Depuis le 4 juin, grâce à la loi Pacte, l’AMF est en mesure de délivrer des visas optionnels visant à encadrer les prestataires de services sur actifs numériques pour les levées de fonds par émission de jetons ou Initial Coins offerings (ICO). «Si ce nouveau crypto-actif devait se développer, on peut imaginer qu’il serait échangé sur les plates-formes désireuses d’obtenir un agrément optionnel auprès de l’AMF», a déclaré Anne Maréchal, directrice des affaires juridiques à l’AMF.
Si les banques peuvent se sentir menacées, Grégory Chenue, coordinateur blockchain chez Crédit Agricole SA, veut voit le verre à moitié plein : «Le point positif, c’est que grâce à ce lancement, le sujet ‘crypto’ devra être pris en compte par les banques. On ne pourra plus mettre ça sous le tapis.»
Aucun acteur bancaire ne fait partie de la Libra Association (27 membres), mais trois spécialistes du paiement y figurent : Visa, MasterCard et PayPal. Pour Eric Bothorel, député LREM, si cette innovation offre de nouveaux services utiles pour les utilisateurs, alors «le secteur bancaire devra s’adapter». Par exemple, le trafic des paiements finirait par échapper aux banques, «les réseaux sociaux pourront s’en charger : Facebook dans un an, Telegram bientôt, WeChat le fait déjà», précise Alexis Roussel, co-fondateur de BITY, une plate-forme d’échange de cryptomonnaies basée en Suisse.
Autre point sensible : la souveraineté des Etats. «Il est regrettable de vouloir encadrer une monnaie avant même que le projet existe.
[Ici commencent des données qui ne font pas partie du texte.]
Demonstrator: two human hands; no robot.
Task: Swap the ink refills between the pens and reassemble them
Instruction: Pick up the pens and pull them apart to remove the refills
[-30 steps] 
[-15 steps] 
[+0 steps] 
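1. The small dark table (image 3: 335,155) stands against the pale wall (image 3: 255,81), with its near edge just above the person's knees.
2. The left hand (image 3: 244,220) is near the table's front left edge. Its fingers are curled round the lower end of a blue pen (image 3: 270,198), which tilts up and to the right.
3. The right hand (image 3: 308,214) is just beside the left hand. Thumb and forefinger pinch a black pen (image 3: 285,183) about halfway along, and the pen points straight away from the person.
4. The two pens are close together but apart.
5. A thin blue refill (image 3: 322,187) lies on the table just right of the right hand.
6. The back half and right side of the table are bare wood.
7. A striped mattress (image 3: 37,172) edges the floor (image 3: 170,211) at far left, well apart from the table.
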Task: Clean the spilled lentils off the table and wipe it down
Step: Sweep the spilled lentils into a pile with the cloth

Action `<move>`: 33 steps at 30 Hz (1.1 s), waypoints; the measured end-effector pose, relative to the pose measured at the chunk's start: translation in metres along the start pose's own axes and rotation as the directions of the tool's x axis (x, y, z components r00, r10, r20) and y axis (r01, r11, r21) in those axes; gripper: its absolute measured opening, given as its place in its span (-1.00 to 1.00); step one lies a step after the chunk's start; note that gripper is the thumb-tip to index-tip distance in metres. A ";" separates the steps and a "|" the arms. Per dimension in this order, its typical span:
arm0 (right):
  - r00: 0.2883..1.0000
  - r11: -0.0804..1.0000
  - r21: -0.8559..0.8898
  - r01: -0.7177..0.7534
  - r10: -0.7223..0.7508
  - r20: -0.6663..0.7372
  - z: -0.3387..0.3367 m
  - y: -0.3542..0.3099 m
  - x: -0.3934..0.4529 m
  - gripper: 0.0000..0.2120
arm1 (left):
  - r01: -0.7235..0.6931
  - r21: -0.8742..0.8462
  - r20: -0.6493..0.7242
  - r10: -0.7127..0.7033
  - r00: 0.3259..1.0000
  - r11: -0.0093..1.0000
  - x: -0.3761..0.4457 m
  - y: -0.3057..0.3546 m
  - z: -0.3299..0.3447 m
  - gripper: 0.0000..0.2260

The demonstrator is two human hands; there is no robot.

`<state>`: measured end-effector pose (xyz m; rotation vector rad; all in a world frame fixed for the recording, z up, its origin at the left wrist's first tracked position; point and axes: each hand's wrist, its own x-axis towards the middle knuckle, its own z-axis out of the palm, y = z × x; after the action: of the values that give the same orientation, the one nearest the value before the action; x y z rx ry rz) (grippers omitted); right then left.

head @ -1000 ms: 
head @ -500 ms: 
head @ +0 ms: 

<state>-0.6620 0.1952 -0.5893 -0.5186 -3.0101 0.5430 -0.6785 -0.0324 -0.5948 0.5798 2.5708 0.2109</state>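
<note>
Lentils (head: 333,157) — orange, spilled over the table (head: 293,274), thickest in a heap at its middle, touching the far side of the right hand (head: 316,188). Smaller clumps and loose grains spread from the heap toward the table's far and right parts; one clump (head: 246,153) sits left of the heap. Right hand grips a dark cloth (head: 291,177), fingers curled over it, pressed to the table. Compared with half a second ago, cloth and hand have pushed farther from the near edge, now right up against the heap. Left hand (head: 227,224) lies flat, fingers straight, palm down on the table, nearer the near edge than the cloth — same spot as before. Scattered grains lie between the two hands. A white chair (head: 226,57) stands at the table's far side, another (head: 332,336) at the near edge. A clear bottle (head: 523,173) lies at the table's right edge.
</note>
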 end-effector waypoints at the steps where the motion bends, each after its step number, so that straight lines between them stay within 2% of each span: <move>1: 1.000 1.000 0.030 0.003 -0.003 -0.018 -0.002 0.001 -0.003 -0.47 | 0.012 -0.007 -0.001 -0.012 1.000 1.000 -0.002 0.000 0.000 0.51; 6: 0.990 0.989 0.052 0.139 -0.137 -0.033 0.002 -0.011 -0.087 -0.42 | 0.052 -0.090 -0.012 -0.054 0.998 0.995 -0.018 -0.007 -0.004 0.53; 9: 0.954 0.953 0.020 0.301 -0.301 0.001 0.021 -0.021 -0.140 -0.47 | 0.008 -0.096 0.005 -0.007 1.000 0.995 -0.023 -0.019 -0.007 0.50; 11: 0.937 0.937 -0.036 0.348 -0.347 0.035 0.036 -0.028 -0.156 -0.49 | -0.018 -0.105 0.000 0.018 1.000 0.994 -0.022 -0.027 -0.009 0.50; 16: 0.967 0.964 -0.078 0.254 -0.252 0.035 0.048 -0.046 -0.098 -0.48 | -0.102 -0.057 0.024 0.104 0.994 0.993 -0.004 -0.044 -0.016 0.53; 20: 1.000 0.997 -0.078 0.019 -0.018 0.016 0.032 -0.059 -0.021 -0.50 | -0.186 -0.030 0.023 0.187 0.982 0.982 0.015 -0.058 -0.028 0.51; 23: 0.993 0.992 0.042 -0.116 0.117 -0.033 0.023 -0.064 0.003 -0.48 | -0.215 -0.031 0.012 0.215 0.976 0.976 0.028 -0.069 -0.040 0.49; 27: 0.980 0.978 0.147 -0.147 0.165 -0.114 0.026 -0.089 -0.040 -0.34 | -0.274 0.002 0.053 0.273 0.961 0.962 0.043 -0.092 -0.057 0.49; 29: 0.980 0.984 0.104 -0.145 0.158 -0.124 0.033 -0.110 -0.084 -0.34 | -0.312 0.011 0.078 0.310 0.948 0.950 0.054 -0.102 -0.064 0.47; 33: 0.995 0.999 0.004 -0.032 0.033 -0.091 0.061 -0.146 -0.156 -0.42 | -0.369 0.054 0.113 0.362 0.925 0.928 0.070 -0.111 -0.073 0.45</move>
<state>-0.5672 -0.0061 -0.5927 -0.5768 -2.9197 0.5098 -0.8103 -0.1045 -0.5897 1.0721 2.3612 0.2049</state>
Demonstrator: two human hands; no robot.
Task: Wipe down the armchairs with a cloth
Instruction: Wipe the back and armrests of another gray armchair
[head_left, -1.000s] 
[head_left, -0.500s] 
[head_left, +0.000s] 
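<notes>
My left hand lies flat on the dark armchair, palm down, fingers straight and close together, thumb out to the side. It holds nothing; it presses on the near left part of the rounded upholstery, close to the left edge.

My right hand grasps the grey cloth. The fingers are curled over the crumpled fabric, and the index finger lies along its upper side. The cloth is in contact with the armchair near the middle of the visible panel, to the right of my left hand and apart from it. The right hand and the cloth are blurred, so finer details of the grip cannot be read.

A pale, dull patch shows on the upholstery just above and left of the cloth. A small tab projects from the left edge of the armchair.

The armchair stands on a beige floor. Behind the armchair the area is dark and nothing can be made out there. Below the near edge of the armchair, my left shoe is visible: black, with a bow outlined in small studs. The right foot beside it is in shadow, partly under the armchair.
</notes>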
Cela signifie que les Etats sont en train de perdre le contrôle sur les monnaies», souligne Alexis Roussel en réaction au rapport commandé par Bruno Le Maire aux gouverneurs des banques centrales du G7.
Qualifié d’ «ovni» de la monnaie par l’élu LREM, le libra puise à la fois dans l’univers des cryptomonnaies et dans les droits de tirage spéciaux du FMI. Cet actif pourrait servir certains Etats, par exemple en Amérique du Sud où «entre les Stable Coins d’un côté et la volatilité des crypto-monnaies de l’autre, des individus pourraient accorder un niveau de confiance supérieure au libra.»
Des interrogations persistent, sur son niveau de décentralisation, sur la gestion de la confidentialité des données par Facebook, mais aussi sur sa réserve d’actifs «qui pourrait représenter un risque systémique aux yeux des régulateurs dans le cas où l’adoption de Libra deviendrait considérable et dans le cas où ces fonds seraient déposés auprès d’institutions financières » selon Frédéric Dalibard, Chief Digital Officer de la Banque de Grande Clientèle, Natixis, Président du Conseil d’Administration, R3.